School of Electrical, Computer, and Energy Engineering, Arizona State University, Tempe, USA.
Department of Mathematics and IDSS, Massachusetts Institute of Technology, Cambridge, USA.
J Math Biol. 2022 Apr 8;84(5):36. doi: 10.1007/s00285-022-01731-5.

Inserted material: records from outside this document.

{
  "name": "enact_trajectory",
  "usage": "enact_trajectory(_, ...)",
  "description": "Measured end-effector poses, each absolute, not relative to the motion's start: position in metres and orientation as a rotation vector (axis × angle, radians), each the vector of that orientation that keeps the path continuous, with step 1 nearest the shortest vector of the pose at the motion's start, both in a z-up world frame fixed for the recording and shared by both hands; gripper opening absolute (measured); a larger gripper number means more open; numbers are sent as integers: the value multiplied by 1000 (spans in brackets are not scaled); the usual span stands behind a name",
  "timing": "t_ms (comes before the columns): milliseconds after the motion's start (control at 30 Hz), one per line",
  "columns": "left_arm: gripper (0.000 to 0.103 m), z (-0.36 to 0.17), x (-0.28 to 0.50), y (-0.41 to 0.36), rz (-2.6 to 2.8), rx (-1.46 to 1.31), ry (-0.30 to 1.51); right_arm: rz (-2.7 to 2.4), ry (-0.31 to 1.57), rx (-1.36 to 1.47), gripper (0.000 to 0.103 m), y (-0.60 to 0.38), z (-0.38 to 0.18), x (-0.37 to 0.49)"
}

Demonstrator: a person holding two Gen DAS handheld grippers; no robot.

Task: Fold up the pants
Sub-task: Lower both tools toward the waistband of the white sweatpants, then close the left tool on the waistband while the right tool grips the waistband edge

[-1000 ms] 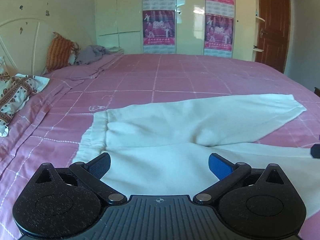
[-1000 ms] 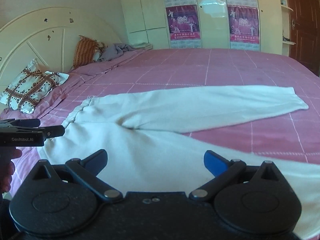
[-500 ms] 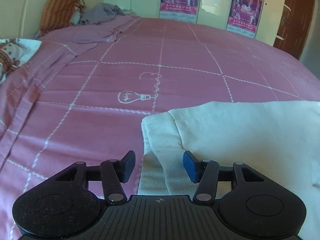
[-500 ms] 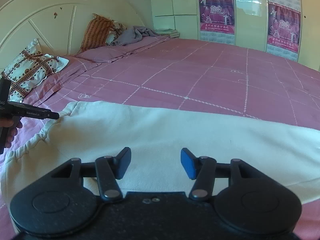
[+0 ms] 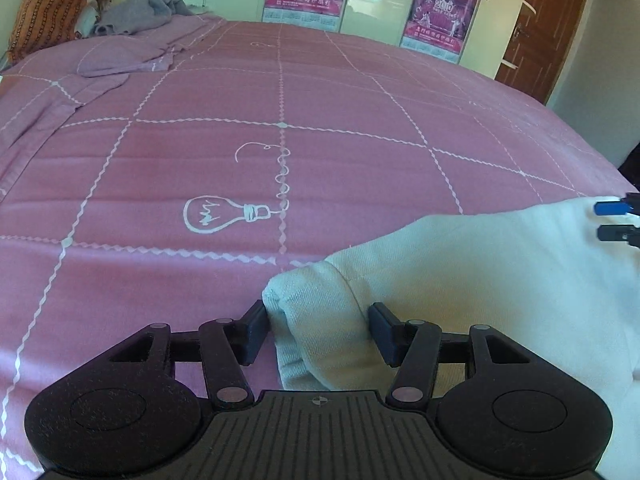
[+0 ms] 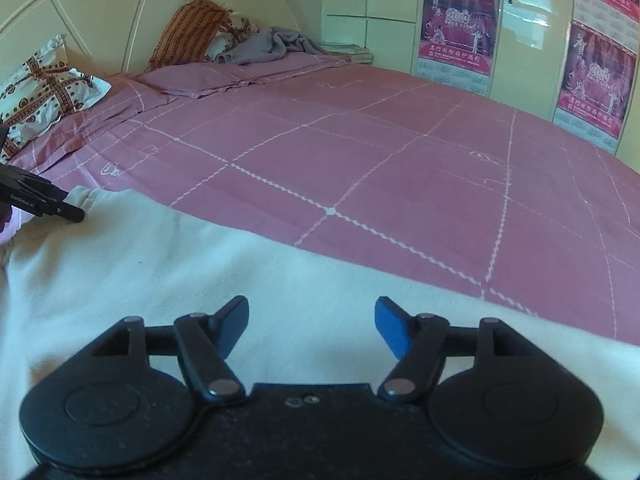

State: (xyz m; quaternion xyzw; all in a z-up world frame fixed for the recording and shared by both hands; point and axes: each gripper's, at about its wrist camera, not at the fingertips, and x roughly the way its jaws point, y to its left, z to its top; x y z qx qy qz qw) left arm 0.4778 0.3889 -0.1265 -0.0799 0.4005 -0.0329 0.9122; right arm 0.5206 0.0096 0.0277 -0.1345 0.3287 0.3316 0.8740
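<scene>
Left wrist view: the cream pants (image 5: 460,280) lie on the pink bed (image 5: 280,100), their bunched waistband corner sitting between the fingers (image 5: 256,330) of the left gripper (image 5: 316,330), near the lightbulb drawing (image 5: 224,216) stitched on the bedcover. The step in hand looks like taking hold of the far edge of the pants at two spots so the cloth can be folded over. To do it well, each gripper should bite through the full thickness of the edge, both should close before either lifts, and the two should then travel together so the fold line stays straight and the fabric does not drag or twist. The left fingers stand about half apart; they narrowed sharply and have since eased slightly wider, with the waistband roll between them, the left pad at the cloth's side, the right pad barely clear of it, so no firm grip shows. In the right wrist view, the right gripper (image 6: 312,326) hovers above a flat stretch of the pants further along; its fingers, moderately wide, have just been opening again after narrowing, and nothing is pinched between them.
</scene>
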Motion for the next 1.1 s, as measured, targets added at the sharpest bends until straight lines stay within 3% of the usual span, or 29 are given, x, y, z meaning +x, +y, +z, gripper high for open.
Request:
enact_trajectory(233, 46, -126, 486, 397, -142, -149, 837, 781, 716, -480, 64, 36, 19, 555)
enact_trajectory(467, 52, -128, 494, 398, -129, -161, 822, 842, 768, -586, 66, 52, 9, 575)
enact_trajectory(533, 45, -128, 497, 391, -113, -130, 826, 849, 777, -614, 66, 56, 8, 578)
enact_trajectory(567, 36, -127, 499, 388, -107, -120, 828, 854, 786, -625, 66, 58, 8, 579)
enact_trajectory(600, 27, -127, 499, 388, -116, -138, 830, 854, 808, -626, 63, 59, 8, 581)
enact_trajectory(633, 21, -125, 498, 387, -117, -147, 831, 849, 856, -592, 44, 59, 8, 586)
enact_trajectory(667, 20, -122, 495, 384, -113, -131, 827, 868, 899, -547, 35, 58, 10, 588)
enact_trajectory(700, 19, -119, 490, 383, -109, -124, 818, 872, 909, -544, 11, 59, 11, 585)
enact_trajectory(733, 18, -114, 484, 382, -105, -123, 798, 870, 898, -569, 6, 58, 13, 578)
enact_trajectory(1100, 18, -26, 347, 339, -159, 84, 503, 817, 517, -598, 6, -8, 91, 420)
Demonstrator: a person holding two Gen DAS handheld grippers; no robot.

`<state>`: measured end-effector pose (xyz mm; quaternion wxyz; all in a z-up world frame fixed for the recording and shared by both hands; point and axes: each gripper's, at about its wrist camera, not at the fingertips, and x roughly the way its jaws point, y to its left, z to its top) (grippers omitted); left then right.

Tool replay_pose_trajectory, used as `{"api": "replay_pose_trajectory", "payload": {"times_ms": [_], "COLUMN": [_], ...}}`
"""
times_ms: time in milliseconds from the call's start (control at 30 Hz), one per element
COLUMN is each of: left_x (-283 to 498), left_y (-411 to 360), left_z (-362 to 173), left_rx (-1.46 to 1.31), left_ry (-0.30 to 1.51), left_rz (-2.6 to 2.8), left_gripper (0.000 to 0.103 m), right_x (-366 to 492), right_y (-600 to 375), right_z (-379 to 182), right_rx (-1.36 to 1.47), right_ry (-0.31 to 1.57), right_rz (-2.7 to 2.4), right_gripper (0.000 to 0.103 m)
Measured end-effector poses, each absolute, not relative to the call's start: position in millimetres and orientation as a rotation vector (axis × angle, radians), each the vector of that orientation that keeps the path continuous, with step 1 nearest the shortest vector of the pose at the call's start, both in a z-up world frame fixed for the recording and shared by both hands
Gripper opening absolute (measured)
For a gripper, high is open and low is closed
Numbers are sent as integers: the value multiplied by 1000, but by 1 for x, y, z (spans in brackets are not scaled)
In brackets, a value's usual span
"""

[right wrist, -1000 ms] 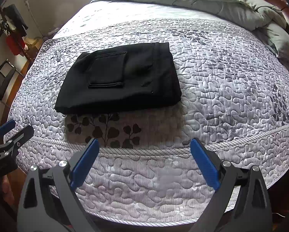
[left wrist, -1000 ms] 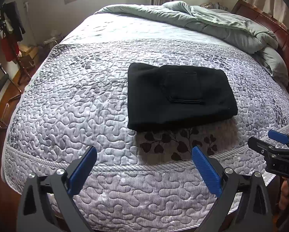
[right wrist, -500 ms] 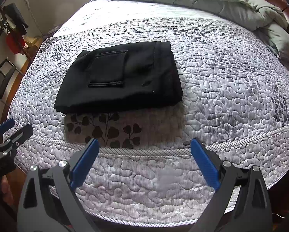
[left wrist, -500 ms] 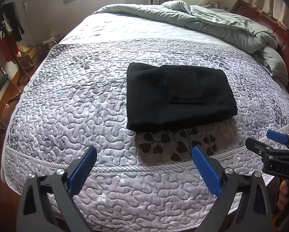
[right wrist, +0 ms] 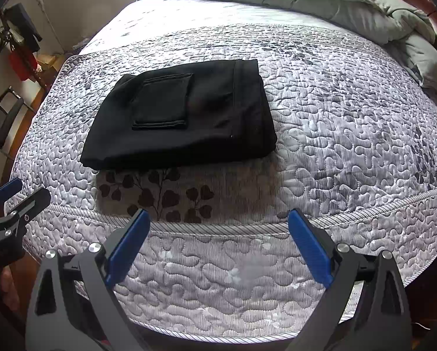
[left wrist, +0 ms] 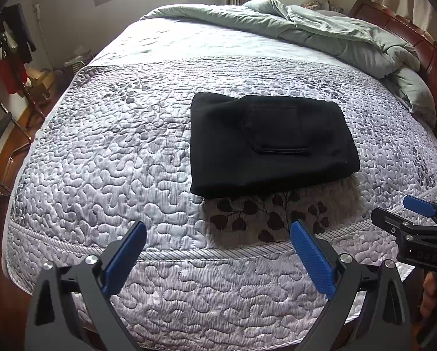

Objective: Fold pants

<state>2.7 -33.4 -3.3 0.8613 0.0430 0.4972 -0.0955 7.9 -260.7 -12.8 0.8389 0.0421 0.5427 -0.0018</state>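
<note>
Black pants lie folded into a compact rectangle on the quilted grey bedspread, back pocket facing up; they also show in the right wrist view. My left gripper is open and empty, held over the bed's near edge, short of the pants. My right gripper is open and empty at the same edge. Each gripper shows at the side of the other's view: the right one, the left one.
A bunched green duvet lies at the head of the bed by the wooden headboard. A black chair and a clothes rack stand on the wood floor at the left.
Both grippers have stayed open and nearly still, with only a slight drift. The folded pants have not moved.
</note>
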Motion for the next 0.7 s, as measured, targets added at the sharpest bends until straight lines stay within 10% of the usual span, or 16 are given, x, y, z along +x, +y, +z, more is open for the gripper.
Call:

Species tree estimation faces many significant hurdles. Chief among them is that the trees describing the ancestral lineages of each individual gene-the gene trees-often differ from the species tree. The multispecies coalescent is commonly used to model this gene tree discordance, at least when it is believed to arise from incomplete lineage sorting, a population-genetic effect. Another significant challenge in this area is that molecular sequences associated to each gene typically provide limited information about the gene trees themselves. While the modeling of sequence evolution by single-site substitutions is well-studied, few species tree reconstruction methods with theoretical guarantees actually address this latter issue. Instead, a standard-but unsatisfactory-assumption is that gene trees are perfectly reconstructed before being fed into a so-called summary method. Hence much remains to be done in the development of inference methodologies that rigorously account for gene tree estimation error-or completely avoid gene tree estimation in the first place. In previous work, a data requirement trade-off was derived between the number of loci m needed for an accurate reconstruction and the length of the locus sequences k. It was shown that to reconstruct an internal branch of length f, one needs m to be of the order of [Formula: see text]. That previous result was obtained under the restrictive assumption that mutation rates as well as population sizes are constant across the species phylogeny. Here we further generalize this result beyond this assumption. Our main contribution is a novel reduction to the molecular clock case under the multispecies coalescent, which we refer to as a stochastic Farris transform. As a corollary, we also obtain a new identifiability result of independent interest: for any species tree with [Formula: see text] species, the rooted topology of the species tree can be identified from the distribution of its unrooted weighted gene trees even in the absence of a molecular clock.
物种树估计面临许多重大障碍。其中最主要的是,描述每个基因祖先谱系的树——基因树——通常与物种树不同。多物种合并通常用于模拟这种基因树分歧,至少当它被认为是由不完全谱系分选引起的,这是一种群体遗传效应。该领域的另一个重大挑战是,与每个基因相关的分子序列通常提供关于基因树本身的有限信息。虽然单一位点替换的序列进化建模研究得很好,但实际上很少有具有理论保证的物种树重建方法解决这个后一个问题。相反,一个标准的但不满意的假设是,在将基因树输入所谓的总结方法之前,基因树被完美重建。因此,在开发严格考虑基因树估计误差的推断方法学方面,或者首先完全避免基因树估计方面,还有很多工作要做。在以前的工作中,在用于准确重建所需的基因座数量 m 与基因座序列长度 k 之间导出了一个数据要求权衡。结果表明,要重建一个长度为 f 的内部分支,需要 m 的数量级为 [公式:见文本]。以前的结果是在突变率以及种群大小在物种系统发育上都是恒定的这一限制假设下获得的。在这里,我们在超越这一假设的情况下进一步推广了这一结果。我们的主要贡献是在多物种合并下对分子钟情况的一种新颖简化,我们称之为随机 Farris 变换。作为推论,我们还获得了一个独立的新可识别性结果:对于任何具有 [公式:见文本] 个物种的物种树,即使在没有分子钟的情况下,也可以从其无根加权基因树的分布中识别出物种树的根拓扑。